Expression quantitative trait loci study using human brain from 363 cortical samples. Affymetrix 500K chip for genotyping, Illumina Sentrix Human-ref 8 bead array chip for expression. Genotyping data will be available at dbGAP.
About cases
|
About platform
Illumina Human 50 mer probes. Total of 24357 probes according to Myers et al.

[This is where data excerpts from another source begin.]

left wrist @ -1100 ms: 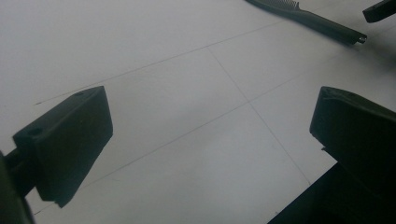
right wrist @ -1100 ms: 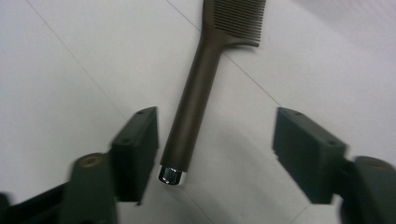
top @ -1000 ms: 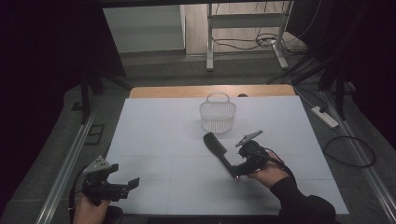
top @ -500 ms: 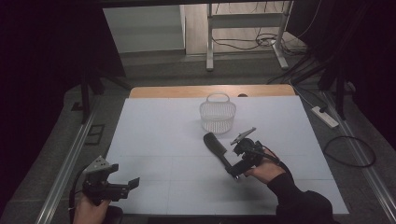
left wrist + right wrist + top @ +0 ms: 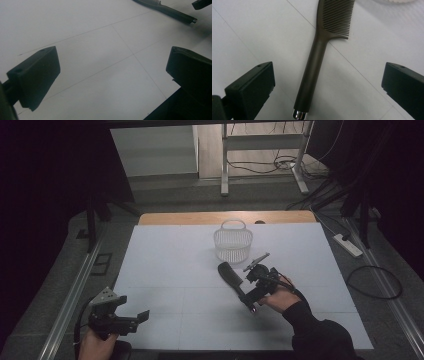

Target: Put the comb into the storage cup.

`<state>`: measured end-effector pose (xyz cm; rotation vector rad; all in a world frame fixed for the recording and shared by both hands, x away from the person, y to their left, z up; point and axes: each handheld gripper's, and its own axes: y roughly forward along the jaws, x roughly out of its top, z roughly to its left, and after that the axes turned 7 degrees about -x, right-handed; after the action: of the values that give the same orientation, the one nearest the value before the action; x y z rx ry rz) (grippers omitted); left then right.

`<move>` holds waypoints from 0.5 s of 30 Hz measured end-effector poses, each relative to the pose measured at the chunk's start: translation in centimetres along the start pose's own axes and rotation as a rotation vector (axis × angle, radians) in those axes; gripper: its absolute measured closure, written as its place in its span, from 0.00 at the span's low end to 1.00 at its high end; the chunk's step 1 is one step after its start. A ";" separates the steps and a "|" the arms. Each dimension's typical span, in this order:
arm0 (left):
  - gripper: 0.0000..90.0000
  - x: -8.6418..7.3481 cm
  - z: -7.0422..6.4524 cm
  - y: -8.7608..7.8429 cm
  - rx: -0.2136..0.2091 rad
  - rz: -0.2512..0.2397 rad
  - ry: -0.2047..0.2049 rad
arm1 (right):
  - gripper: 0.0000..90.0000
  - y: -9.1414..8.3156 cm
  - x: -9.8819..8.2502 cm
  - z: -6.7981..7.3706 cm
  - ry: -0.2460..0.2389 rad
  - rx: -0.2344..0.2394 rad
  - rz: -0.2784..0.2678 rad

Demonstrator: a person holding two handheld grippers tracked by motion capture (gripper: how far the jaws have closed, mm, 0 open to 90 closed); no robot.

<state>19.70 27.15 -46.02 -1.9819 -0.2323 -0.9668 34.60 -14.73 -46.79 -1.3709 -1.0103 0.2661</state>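
High view: dim, dark surround; white table [image 5: 165, 270] the brightest area, evenly lit, grainy. Left gripper view: grey cast, shadow at upper right of frame, near jaws soft. Right gripper view: brighter, comb [image 5: 322, 50] sharp, glint on its metal tip, jaws blurred.

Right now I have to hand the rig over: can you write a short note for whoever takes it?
Right hand-held gripper: jaws have just opened wide, straddling the comb's handle, not pressing it.
Left hand-held gripper: open, holding nothing, at the table's near left edge.
Dark comb: flat on the white table, in front of the white basket, apart from it.
Done: comb lined up between the jaws.
Left: probably close on the handle and lift; the basket looks the likely target.
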 end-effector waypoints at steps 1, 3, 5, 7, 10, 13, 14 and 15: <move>0.00 0.0 0.0 0.0 0.000 0.000 0.000 | 0.00 0.1 0.1 0.0 0.001 0.002 0.000; 0.00 0.0 0.0 0.0 0.000 0.000 -0.001 | 0.00 0.3 0.3 0.1 0.002 0.006 0.005; 0.00 0.0 0.0 0.0 0.000 0.000 -0.002 | 0.00 0.6 0.5 0.1 0.003 0.007 0.009; 0.00 0.0 0.0 0.0 -0.001 0.000 -0.002 | 0.00 0.8 0.7 0.2 0.005 0.010 0.017; 0.00 0.0 0.0 0.0 -0.001 0.000 -0.002 | 0.00 1.1 1.0 0.3 0.003 0.013 0.021; 0.00 0.0 0.0 0.0 -0.002 0.000 -0.003 | 0.00 1.3 1.3 0.5 -0.001 0.017 0.023; 0.00 0.0 0.0 0.0 -0.001 -0.001 -0.003 | 0.00 1.4 1.5 0.5 -0.001 0.018 0.027; 0.00 0.0 0.0 0.0 -0.002 0.000 -0.003 | 0.00 1.5 1.6 0.6 -0.002 0.019 0.026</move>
<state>19.72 27.19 -46.03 -1.9847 -0.2335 -0.9649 35.63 -12.86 -47.49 -1.3682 -0.9895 0.2955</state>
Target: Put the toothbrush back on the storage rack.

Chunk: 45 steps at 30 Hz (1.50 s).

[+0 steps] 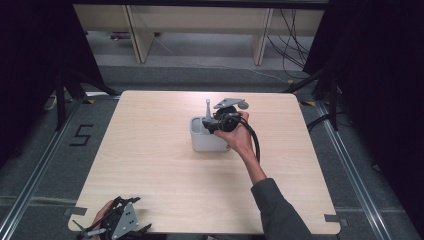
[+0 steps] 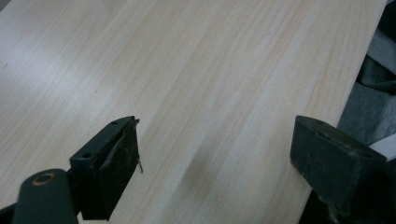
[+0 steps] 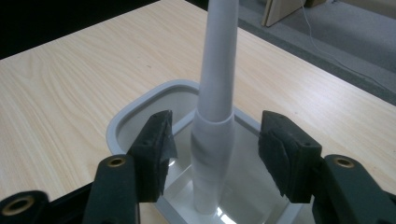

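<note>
In the high view the right gripper (image 1: 212,123) sits at the middle of the frame, over a grey tub (image 1: 202,141), and the hand (image 1: 239,137) hides its jaws and much of the tub's right side. A pale stick (image 1: 208,108) rises from the tub; its lower end is lost there. The right gripper view fills that in: the stick (image 3: 215,112) stands upright inside the tub (image 3: 140,108), between the spread jaws, with a gap on each side, and its top is cut off at the upper edge. At the lower left, the left gripper (image 1: 117,225) is partly cropped; its own view shows jaws wide apart over the bare wooden table (image 2: 187,70). Grey floor and loose cables (image 1: 292,42) lie beyond the table.
</note>
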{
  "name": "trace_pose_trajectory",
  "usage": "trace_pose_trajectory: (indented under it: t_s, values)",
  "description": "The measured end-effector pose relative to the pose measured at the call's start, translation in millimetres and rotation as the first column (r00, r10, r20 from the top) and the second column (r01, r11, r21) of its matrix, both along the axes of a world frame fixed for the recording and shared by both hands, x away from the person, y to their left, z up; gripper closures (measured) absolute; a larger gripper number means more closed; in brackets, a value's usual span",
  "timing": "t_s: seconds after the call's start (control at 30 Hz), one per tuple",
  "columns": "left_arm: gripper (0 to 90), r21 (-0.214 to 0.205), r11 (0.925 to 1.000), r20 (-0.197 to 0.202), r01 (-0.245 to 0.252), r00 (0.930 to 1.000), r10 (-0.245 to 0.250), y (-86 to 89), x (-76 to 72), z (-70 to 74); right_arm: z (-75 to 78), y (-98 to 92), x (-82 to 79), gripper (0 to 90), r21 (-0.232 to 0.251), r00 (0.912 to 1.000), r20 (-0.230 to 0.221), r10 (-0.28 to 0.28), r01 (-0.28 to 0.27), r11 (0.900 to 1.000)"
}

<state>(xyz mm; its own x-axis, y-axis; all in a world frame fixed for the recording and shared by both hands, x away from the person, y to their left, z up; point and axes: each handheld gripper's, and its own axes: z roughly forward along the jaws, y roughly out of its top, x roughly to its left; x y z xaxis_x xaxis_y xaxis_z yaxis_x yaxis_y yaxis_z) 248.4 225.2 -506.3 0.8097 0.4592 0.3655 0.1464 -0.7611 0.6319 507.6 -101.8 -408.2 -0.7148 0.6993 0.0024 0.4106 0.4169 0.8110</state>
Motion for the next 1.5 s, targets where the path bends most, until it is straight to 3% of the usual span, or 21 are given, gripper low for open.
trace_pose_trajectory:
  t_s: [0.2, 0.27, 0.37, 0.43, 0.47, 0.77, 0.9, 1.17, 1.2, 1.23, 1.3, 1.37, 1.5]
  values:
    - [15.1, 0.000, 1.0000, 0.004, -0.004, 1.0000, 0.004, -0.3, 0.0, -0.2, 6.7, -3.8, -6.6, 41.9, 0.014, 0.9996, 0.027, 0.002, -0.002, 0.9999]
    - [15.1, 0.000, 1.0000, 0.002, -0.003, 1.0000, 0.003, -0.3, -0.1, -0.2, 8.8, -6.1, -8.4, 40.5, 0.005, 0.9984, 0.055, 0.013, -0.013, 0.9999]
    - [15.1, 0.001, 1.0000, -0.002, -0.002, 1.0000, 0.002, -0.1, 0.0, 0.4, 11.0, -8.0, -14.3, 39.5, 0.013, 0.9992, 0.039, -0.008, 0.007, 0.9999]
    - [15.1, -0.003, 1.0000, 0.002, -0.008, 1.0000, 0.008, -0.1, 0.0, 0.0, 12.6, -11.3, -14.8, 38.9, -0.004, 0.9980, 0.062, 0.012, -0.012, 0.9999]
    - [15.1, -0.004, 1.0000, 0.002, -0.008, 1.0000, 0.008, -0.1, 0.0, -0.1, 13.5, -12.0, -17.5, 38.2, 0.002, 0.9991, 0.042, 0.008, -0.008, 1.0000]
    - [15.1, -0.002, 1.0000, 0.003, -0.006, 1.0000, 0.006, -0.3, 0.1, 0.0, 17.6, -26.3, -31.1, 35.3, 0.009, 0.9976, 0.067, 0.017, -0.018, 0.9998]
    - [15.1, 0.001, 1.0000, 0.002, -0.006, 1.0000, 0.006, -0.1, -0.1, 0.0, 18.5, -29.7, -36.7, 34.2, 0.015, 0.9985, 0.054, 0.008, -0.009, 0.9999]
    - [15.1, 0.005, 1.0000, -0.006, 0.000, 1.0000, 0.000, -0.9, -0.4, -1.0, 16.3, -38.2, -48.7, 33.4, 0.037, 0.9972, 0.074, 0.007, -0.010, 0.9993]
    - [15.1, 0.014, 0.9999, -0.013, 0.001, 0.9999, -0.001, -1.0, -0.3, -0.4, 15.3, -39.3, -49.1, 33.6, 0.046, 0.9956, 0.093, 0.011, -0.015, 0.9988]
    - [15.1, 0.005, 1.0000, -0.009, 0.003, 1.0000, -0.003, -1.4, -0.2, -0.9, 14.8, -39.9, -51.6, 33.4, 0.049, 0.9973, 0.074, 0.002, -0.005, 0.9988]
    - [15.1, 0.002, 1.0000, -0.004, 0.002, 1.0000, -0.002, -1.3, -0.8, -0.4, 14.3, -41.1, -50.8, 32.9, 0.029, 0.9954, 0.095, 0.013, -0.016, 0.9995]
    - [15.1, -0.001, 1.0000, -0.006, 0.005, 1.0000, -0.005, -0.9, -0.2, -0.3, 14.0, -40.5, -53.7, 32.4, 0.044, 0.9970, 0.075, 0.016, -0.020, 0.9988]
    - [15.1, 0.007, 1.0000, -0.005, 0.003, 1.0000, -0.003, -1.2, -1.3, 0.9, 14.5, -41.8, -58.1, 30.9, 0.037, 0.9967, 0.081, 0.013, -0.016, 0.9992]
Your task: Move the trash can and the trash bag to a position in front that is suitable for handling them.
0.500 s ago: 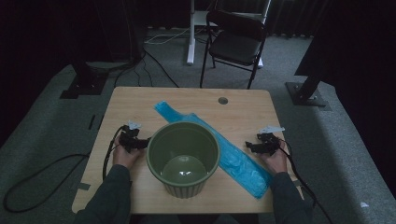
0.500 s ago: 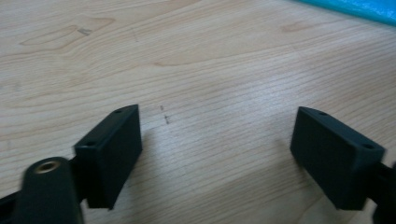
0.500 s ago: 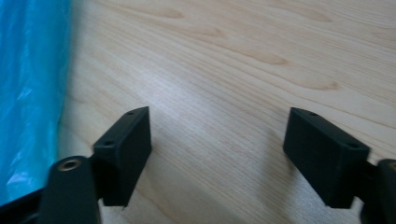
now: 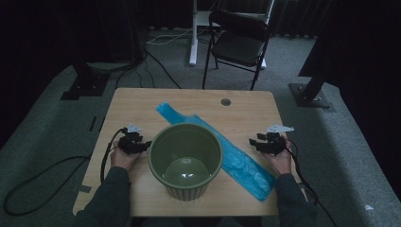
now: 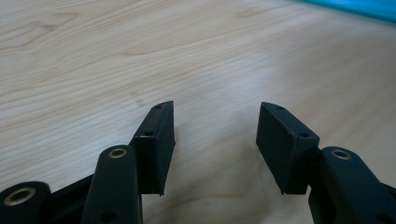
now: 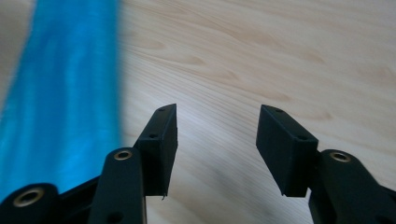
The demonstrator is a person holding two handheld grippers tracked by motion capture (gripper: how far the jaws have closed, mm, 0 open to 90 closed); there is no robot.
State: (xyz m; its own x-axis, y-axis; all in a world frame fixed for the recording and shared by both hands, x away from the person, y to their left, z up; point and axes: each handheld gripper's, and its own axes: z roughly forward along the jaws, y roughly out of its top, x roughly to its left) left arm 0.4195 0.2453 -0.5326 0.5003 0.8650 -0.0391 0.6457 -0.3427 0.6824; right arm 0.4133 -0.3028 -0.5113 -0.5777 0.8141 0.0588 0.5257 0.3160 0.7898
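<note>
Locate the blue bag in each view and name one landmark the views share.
High view: the blue bag lies diagonally across the table, passing behind the green pot.
Left gripper view: a thin blue edge at the top right corner.
Right gripper view: a broad blurred band down the left side.
Shared landmark: the pale wood tabletop.

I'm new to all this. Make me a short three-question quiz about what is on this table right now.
1. True or false: the blue bag lies partly under the green pot.
2. Which gripper is nearer the bag: left or right?
3. How do the jaws of both grippers stand, and is anything between them?

Key
1. True: the bag runs slantwise across the table, and the pot covers its middle part.
2. Right: the bag shows just beside its jaws in the right gripper view.
3. Open, with nothing between them but bare wood.
</note>
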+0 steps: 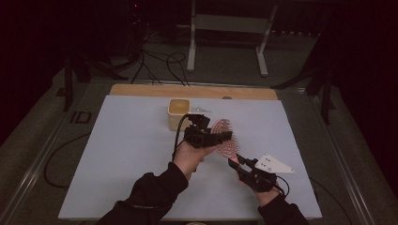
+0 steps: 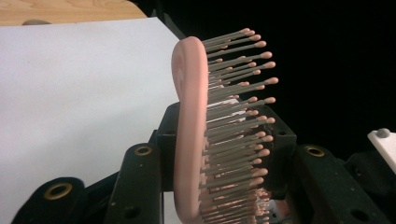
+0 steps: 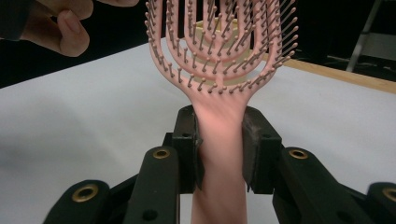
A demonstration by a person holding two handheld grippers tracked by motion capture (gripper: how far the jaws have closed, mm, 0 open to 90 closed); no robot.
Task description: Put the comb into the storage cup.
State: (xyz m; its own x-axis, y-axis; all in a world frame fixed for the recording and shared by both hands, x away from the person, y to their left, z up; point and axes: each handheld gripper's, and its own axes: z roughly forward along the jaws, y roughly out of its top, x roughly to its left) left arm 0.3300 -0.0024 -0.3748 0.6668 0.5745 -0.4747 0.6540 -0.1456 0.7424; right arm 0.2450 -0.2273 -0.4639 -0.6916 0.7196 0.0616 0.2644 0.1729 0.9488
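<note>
High view: both grippers, left gripper [image 1: 224,136] and right gripper [image 1: 233,161], clamp pink plastic vented hairbrush [image 1: 224,137] mid-frame; white table [image 1: 131,154] open lower left.

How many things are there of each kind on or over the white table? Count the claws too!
Brushes: 1, pink brush, held up by both claws
Cups: 1, yellowish cup
Claws: 2, left claw and right claw
Small clear thing by the cup: 1, too blurry to name
Total: 5
</note>
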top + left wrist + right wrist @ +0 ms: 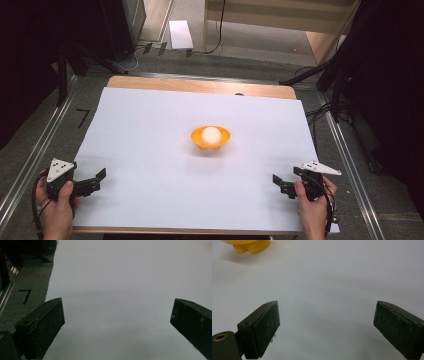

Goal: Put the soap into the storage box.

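Probably the orange bowl (pixel 210 138) is light, stiff plastic, best pinched at its rim, and the white ball (pixel 211 134) inside it looks apt to roll. Both sit well ahead of the left gripper (pixel 98 179) and right gripper (pixel 278 183), between them; both grippers' jaws stand wide apart, empty.

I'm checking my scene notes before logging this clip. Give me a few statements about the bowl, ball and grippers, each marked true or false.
1. A white ball sits in the orange bowl. True.
2. The left gripper holds the bowl. False: it is open, near the table's front left corner.
3. The right gripper is open. True.
4. The bowl rests on bare wood. False: it stands on the white sheet.
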The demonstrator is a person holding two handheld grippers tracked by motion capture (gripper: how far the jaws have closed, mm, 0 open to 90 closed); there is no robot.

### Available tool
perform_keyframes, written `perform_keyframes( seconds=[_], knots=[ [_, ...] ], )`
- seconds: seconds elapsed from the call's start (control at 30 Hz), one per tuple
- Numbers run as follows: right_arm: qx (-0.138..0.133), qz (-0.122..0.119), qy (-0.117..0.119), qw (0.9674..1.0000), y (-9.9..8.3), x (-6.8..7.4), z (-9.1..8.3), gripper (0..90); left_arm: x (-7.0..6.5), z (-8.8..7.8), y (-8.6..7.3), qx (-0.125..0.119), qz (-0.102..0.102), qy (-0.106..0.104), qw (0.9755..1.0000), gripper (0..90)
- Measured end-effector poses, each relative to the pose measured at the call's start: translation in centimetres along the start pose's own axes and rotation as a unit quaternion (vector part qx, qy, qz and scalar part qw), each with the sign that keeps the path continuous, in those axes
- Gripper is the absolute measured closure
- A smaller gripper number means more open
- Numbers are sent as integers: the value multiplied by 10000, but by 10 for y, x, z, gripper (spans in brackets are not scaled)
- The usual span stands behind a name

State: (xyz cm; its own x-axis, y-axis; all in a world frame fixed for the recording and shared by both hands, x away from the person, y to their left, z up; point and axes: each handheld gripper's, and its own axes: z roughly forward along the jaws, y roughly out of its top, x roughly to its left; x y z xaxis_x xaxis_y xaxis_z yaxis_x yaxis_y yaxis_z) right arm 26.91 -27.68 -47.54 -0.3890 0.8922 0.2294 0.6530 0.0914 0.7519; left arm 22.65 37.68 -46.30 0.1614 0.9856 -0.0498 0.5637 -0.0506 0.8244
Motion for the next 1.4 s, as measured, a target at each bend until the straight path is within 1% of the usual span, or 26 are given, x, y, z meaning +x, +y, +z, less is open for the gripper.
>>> perform_keyframes(
  seconds=[0.07, 0.1, 0.17, 0.2, 0.23, 0.33, 0.37, 0.4, 0.43, 0.47, 0.53, 0.57, 0.6, 0.67, 0.7, 0.73, 0.8, 0.83, 0.87, 1.0, 1.13, 1.17, 1.2, 1.27, 1.33, 1.4],
  knots=[
    [-21, 1, -7, 10000, -2, -3, -2, 69, 0, 0, 0, -6, 0, -4, 10000, 0],
    [-84, 68, 4, 9999, -6, -8, -7, 67, 0, 0, 0, -4, -2, -1, 10000, 0],
    [-129, 100, 9, 9999, -8, -11, -10, 67, 0, 0, 0, -7, 3, 3, 10000, 0],
    [-197, 148, -21, 9997, -11, -16, -16, 66, 0, 0, 0, -8, 5, 5, 10000, 0],
    [-197, 148, -21, 9997, -11, -16, -16, 66, 0, 0, 0, -6, 8, 8, 10000, 0],
    [-326, 222, -75, 9992, -16, -24, -25, 67, -1, 0, 0, 6, 34, 9, 10000, 0],
    [-420, 274, -90, 9987, -20, -30, -32, 67, -1, 0, 0, 3, 34, 6, 10000, 0],
    [-420, 274, -90, 9987, -20, -30, -32, 67, -1, 0, 0, 7, 37, 11, 10000, 0],
    [-456, 290, -136, 9984, -25, -36, -38, 67, -1, 0, 0, 7, 39, 15, 10000, 0],
    [-456, 290, -136, 9984, -25, -36, -38, 67, -1, 0, 0, 7, 39, 15, 10000, 0],
    [-479, 366, -207, 9980, -29, -41, -43, 67, -1, 0, 0, 15, 43, 13, 10000, 0],
    [-507, 416, -229, 9976, -32, -44, -46, 67, -1, 0, 0, 16, 36, 14, 10000, 0],
    [-581, 527, -287, 9965, -36, -51, -53, 67, -1, 0, 0, 19, 36, 13, 10000, 0],
    [-621, 564, -308, 9960, -38, -53, -56, 67, -1, 0, 0, 14, 35, 4, 10000, 0],
    [-681, 608, -317, 9953, -39, -57, -59, 67, -1, 0, 0, 10, 29, -6, 10000, 0],
    [-758, 716, -307, 9941, -42, -61, -63, 68, 0, 0, 0, 0, 20, -7, 10000, 0],
    [-864, 828, -342, 9922, -45, -67, -67, 77, 0, 1, 0, 6, 8, -3, 10000, 0],
    [-954, 879, -364, 9909, -49, -72, -72, 77, 0, 1, 0, 16, 10, -2, 10000, 0],
    [-954, 879, -364, 9909, -49, -72, -72, 77, 0, 1, 0, 23, 12, -11, 10000, 0],
    [-1047, 958, -385, 9891, -51, -75, -76, 78, 0, 1, 0, 29, 15, -13, 10000, 0],
    [-1049, 924, -387, 9894, -53, -74, -71, 81, -1, 1, 0, 35, 31, 12, 10000, 0],
    [-1053, 920, -437, 9892, -52, -73, -70, 97, -1, 1, 0, 38, 34, 19, 10000, 0],
    [-1089, 881, -459, 9891, -52, -73, -70, 100, -1, 1, 0, 41, 41, 23, 10000, 0],
    [-1094, 890, -476, 9889, -52, -73, -70, 102, -1, 1, 0, 58, 58, 29, 10000, 0],
    [-1017, 894, -499, 9895, -52, -72, -68, 105, -2, 2, 1, 72, 81, 34, 9999, 0],
    [-999, 886, -502, 9898, -52, -71, -68, 108, -2, 2, 1, 74, 89, 47, 9999, 0]
  ],
)
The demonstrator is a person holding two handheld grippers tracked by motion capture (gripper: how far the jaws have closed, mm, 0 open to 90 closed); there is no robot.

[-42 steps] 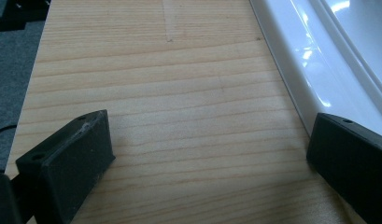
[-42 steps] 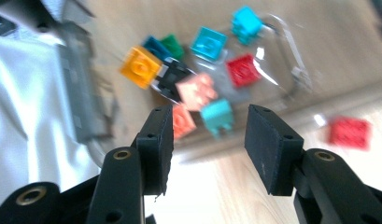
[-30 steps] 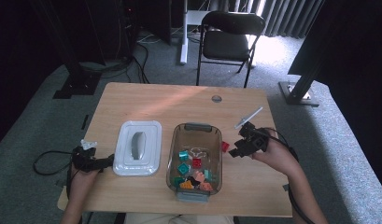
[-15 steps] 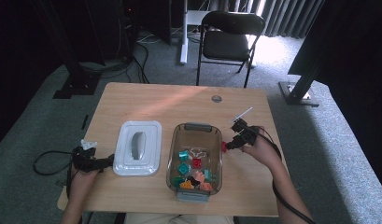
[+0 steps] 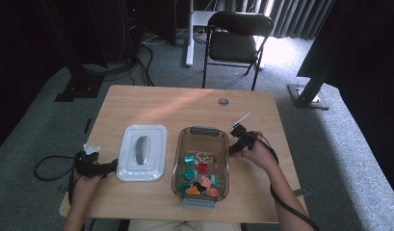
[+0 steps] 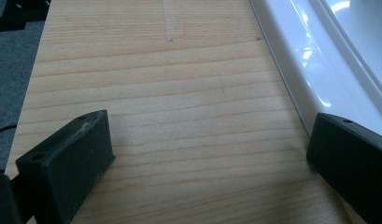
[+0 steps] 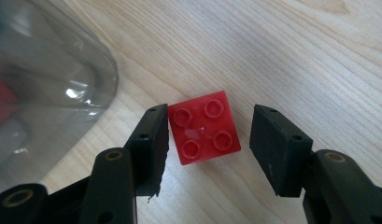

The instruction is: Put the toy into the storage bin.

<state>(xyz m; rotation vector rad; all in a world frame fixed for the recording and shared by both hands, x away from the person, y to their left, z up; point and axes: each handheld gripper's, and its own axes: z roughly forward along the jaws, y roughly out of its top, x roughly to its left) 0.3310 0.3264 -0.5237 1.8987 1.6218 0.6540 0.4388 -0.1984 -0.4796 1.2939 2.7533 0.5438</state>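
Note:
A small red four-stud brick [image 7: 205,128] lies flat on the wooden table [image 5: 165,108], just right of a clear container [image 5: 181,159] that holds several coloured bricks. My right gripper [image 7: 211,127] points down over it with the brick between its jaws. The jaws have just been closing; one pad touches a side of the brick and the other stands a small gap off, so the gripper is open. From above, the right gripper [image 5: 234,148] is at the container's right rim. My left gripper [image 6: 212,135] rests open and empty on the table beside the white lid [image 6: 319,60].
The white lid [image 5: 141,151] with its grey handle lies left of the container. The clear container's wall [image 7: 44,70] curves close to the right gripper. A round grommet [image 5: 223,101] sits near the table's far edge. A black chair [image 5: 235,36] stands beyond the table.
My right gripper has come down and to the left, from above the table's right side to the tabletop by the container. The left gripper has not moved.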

A total of 24354 probes included in this GeneNetwork file.
From the Methods section of the paper:
Genotyping and Expression Profiling DNA was hybridized to the Affymetrix GeneChip Human Mapping 500K Array Set (502,627 SNPs) as previously described.11,12 Genotypes were extracted with the use of both SNiPer-HD13 and BRLMM (Affymetrix, Santa Clara, CA) algorithms. Genotypes that exhibited less than 98% concordance between calls were excluded. SNPs with call rates less than 90% were excluded from the analysis. HardyWeinberg equilibrium (HWE) was assessed with exact tests and the PLINK analysis toolset.14 SNPs with HWE exact-test p values less than 0.05, as well as SNPs with minor-allele frequencies less than 1%, were excluded. Allele calls had a mean of 97% and a range of 90%–99%. cRNA was hybridized to Illumina Human Refseq-8 Expression BeadChip (24,357 transcripts) via standard protocols. Expression profiles were extracted and rank invariant normalized15–17 with the use of the BeadStudio software available from Illumina, with the Illumina custom error model used. Rankinvariant-normalized expression data were log10 transformed, and missing data were encoded as missing, rather than as a zero level of expression.
Contributors
Webster J, Gibbs R, Myers A
Acknowledgment
Notes
Access to the original data from Dr. Myers' laboratory
or GEO GSE15222
PMI = Post Mortem Interval
Cannot find this record in the GEO website: WGACON-120
This data is based on May 2004 (NCBI35/hg17).